Content starts

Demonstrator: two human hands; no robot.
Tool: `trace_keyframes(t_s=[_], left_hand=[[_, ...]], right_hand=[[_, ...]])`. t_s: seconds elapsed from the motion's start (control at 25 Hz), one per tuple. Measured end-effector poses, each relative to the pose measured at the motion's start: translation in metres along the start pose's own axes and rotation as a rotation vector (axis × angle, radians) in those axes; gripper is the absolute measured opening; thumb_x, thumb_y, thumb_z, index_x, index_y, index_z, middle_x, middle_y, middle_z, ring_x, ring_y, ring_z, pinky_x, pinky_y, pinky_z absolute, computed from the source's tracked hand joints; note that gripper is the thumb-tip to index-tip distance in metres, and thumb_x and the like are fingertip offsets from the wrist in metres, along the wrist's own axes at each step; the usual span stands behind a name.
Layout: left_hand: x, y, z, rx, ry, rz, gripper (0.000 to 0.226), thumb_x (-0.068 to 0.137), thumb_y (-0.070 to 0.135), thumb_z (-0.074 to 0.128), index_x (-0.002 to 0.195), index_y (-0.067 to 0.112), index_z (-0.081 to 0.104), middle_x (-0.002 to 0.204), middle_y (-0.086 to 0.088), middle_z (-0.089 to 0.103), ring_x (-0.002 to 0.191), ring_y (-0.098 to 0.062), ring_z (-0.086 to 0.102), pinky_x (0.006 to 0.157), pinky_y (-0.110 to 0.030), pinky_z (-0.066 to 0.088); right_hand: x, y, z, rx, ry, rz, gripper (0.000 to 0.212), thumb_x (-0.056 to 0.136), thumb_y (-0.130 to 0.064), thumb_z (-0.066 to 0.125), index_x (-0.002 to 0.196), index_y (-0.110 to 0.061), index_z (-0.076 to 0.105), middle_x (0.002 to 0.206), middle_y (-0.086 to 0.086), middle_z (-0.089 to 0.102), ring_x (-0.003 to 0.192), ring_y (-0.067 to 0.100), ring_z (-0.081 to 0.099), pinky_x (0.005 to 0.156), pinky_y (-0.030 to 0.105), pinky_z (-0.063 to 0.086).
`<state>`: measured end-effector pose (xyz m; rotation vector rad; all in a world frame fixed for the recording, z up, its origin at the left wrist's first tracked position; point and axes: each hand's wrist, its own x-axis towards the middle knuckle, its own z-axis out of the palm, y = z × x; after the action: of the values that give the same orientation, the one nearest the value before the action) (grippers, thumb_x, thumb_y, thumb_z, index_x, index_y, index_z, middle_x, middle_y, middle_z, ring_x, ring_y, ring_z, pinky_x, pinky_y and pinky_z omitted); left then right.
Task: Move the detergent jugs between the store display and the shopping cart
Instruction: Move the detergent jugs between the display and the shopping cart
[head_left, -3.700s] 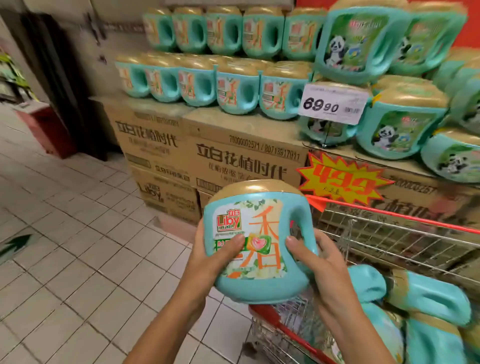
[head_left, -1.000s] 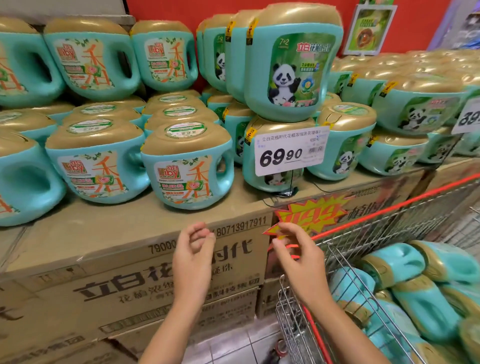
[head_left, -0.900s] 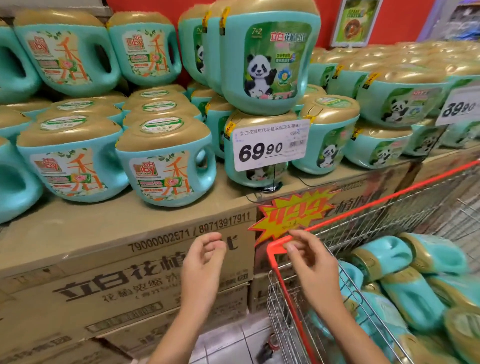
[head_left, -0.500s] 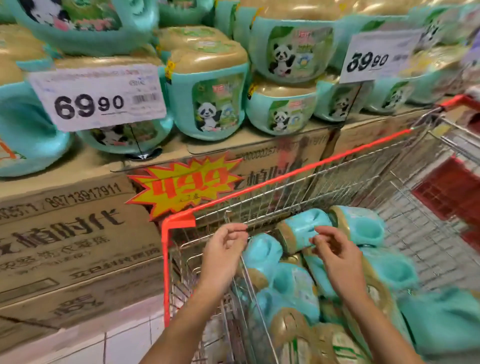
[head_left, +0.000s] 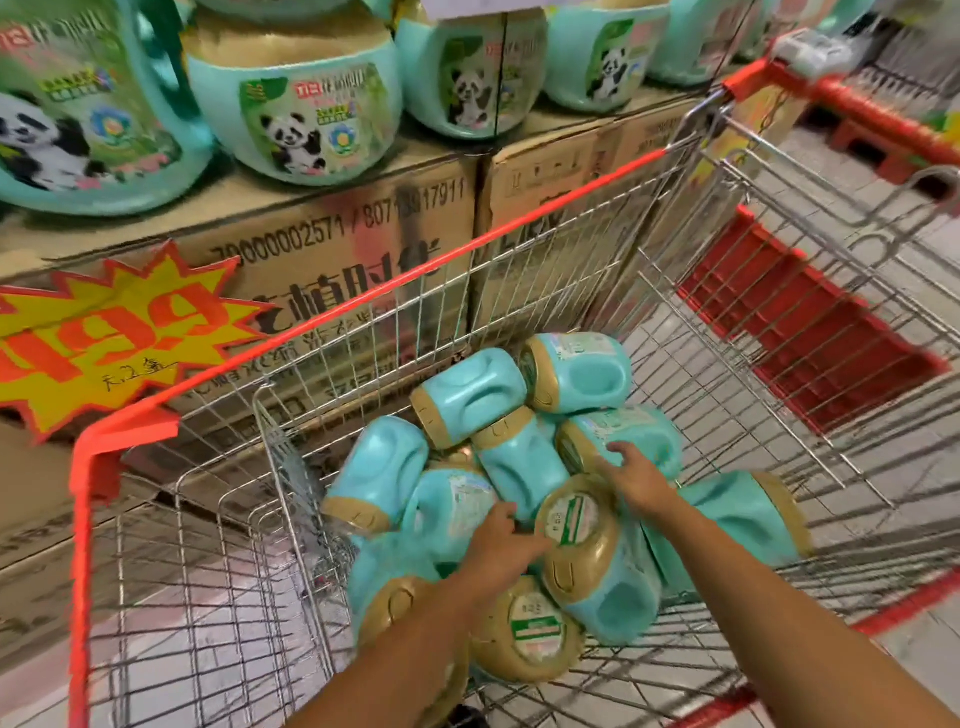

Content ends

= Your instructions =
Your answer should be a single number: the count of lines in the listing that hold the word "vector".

= Result below =
2